Other Causes of Action
The trial court also sustained defendant's demurrer without leave to amend as to plaintiff's causes of action for accounting, promissory estoppel, fraud, and intentional infliction of emotional distress. On appeal, plaintiff asserts: "As to the other causes of action, [plaintiff] should have been given leave to amend, and [plaintiff] should be given leave to amend to articulate other causes of action consistent with the facts as pleaded. Everyone should agree that failing to credit almost $80,000.00 worth of payments constitutes some kind of wrongdoing, and leave to amend should be granted to articulate other theories, such as breach of contract and wrongful foreclosure."
Again, the trial court sustained defendant's demurrer without leave to amend on these causes of action prior to West, Wigod, Corvello, and Bushell. We consider these remaining causes of action in light of this recent authority.
The elements of promissory estoppel are (1) a clear and unambiguous promise by the promisor and (2) reasonable, foreseeable, and detrimental reliance by the promisee. (Laks v. Coast Fed. Sav. & Loan Assn. (1976) 60 Cal.App.3d 885, 890.) In Bushell, we found the allegation of a TPP contract, through which a permanent modification was to be offered if certain conditions were met, meets the element of a clear and unambiguous promise. (Bushell, supra, 220 Cal.App.4th at p. 930.) In addition, we found a plaintiff can allege damage in the form of detrimental reliance on a lender's promise to permanently modify his or her loan by repeatedly contacting the lender, preparing requested documents, discontinuing efforts to refinance with other institutions, and by losing a home and making it unlikely the plaintiff could purchase another one. (Ibid.) Therefore, plaintiff in the present case should be allowed to amend her complaint to state a cause of action for promissory estoppel.
As to the cause of action for fraud, a promise made without any intention of performing it constitutes actual fraud. (Civ. Code, § 1572, subd. 4.) Again, plaintiff should be allowed to amend her complaint to allege a cause of action for fraud based on the TPP and any representations defendant made in connection with the TPP payments.
However, plaintiff's cause of action for an accounting does not implicate a TPP or defendant's failure to offer her a permanent modification plan. As the trial court noted, plaintiff alleged no facts to support a claim that defendant owes any amount, and the payments she made did not exceed her obligations under the deed of trust.
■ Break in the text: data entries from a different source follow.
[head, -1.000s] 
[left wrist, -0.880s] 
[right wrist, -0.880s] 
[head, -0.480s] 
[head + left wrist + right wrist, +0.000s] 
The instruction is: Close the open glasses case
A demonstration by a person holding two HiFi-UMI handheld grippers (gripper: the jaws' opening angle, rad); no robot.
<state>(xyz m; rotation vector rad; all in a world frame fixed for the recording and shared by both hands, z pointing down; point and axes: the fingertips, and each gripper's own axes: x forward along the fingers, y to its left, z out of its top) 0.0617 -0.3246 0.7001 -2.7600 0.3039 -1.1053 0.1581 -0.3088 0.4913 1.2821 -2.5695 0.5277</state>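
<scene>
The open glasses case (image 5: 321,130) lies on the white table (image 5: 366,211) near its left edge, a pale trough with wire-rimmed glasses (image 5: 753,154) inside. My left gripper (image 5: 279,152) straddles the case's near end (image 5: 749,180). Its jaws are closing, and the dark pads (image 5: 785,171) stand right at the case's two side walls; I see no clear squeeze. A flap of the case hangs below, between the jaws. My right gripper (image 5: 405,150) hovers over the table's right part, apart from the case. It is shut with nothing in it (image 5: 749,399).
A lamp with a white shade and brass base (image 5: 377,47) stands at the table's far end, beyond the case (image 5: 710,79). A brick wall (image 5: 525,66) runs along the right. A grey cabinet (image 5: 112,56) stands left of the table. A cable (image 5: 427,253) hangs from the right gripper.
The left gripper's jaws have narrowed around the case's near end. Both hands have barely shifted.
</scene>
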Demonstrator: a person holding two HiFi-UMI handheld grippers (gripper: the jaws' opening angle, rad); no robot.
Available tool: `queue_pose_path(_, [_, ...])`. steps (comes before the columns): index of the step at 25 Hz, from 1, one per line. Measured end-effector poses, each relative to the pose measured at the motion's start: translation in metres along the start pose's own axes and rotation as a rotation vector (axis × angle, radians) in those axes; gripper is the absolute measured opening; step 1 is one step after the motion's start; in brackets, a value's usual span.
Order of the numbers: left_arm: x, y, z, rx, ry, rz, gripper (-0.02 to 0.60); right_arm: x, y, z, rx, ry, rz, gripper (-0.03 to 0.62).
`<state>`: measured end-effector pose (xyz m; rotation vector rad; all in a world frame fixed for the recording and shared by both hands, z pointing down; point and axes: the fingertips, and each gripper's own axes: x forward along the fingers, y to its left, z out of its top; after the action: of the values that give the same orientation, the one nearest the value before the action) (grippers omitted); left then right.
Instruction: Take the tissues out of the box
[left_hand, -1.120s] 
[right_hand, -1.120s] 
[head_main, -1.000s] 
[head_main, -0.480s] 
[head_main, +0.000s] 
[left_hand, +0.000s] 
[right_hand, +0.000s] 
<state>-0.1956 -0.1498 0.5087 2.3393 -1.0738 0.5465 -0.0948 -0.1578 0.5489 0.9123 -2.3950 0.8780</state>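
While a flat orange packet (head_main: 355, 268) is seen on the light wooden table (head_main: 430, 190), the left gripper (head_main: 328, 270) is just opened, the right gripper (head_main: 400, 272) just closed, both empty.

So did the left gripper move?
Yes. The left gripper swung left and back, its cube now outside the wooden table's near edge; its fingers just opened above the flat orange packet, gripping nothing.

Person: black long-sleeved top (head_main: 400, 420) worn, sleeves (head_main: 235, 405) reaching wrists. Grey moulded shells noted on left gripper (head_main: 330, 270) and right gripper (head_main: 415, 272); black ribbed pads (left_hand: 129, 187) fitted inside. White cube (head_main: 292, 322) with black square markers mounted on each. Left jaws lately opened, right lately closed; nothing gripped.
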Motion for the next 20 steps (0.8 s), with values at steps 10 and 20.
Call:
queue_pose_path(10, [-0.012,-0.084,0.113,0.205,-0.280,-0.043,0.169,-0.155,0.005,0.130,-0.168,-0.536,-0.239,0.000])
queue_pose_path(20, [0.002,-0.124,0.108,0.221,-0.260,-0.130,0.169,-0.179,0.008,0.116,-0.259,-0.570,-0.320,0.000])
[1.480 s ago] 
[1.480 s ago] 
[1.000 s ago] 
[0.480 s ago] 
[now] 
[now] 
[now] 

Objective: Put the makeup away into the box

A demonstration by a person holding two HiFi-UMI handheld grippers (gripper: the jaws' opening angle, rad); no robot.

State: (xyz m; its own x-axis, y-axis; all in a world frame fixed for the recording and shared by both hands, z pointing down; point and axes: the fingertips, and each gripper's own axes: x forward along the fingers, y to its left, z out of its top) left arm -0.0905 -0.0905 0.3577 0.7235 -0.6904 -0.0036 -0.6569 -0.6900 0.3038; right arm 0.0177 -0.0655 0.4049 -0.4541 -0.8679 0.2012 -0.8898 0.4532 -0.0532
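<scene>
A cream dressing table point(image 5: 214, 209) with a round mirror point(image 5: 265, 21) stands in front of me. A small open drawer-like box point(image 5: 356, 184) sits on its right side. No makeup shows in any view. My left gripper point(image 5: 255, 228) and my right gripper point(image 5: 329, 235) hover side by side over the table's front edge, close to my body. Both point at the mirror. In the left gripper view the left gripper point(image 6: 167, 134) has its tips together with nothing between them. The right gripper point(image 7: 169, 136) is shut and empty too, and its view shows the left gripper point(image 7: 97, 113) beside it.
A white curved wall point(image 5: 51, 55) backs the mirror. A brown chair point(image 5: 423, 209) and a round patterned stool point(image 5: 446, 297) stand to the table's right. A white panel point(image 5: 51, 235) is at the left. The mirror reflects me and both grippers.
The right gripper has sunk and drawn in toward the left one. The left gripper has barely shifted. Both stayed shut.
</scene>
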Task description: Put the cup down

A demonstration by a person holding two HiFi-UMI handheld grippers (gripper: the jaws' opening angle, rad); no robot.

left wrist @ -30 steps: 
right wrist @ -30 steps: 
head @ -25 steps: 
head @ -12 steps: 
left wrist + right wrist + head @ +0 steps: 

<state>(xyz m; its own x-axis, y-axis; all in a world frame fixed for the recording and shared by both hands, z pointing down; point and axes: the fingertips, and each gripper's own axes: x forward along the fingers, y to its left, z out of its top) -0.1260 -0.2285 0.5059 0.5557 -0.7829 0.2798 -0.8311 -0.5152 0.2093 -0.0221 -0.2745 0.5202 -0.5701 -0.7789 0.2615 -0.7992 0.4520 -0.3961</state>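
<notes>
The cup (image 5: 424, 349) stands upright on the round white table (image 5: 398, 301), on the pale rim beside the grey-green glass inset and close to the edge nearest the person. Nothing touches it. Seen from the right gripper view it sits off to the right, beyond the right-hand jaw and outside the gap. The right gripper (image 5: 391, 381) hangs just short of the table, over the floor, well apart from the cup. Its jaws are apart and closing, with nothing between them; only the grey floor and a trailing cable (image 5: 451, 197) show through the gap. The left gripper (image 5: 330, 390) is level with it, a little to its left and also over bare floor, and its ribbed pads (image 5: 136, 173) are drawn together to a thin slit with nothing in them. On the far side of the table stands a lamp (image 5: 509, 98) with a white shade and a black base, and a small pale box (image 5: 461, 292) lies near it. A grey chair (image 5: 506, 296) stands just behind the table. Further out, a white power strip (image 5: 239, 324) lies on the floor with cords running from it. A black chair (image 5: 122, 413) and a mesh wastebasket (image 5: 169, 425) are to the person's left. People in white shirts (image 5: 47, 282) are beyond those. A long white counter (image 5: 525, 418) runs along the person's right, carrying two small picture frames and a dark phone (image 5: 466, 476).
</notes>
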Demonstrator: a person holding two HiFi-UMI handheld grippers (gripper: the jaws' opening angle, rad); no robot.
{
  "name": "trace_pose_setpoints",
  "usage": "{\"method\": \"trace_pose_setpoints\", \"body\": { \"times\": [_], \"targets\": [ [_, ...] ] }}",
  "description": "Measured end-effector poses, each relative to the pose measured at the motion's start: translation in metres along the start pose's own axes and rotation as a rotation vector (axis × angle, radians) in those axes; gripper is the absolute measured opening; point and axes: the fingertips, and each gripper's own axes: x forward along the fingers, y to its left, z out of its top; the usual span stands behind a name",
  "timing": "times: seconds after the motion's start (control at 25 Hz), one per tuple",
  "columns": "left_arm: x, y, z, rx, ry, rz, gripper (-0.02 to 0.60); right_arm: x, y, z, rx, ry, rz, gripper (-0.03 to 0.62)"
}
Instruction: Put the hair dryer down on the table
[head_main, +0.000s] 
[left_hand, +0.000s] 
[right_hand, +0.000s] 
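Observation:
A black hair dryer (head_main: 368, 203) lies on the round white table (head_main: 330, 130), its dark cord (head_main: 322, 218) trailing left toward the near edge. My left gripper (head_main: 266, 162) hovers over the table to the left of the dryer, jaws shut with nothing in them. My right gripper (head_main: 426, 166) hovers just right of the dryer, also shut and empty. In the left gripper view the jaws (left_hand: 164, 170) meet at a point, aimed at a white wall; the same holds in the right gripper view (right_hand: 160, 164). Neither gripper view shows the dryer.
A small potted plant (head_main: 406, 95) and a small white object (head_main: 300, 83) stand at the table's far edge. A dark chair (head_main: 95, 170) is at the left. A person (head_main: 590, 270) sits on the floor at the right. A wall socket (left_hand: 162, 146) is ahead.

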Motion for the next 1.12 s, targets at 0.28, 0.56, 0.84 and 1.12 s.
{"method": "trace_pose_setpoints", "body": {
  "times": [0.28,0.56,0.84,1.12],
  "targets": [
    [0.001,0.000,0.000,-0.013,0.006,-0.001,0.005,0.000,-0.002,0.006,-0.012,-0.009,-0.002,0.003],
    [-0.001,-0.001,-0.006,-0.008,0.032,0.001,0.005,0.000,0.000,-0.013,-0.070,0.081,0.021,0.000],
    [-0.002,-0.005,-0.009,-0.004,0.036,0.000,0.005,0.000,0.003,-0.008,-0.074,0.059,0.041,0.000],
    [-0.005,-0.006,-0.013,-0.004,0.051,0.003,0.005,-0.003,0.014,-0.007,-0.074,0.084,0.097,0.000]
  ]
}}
Plaintiff offers no amendment to overcome this obstacle and the court correctly sustained the demurrer without leave to amend.
Nor does plaintiff propose an amendment to support her cause of action for intentional infliction of emotional distress. Plaintiff has failed to meet her burden of proving an amendment would set forth a viable cause of action for intentional infliction of emotional distress, and we affirm the trial court's order sustaining the demurrer as to this cause of action without leave to amend.
DISPOSITION
The judgment is affirmed as to the causes of action for an accounting and for intentional infliction of emotional distress. In all other respects, the judgment is reversed and the matter is remanded for further proceedings. Plaintiff shall recover costs incurred on appeal.
RAYE, P. J. We concur: NICHOLSON, J. ROBIE, J.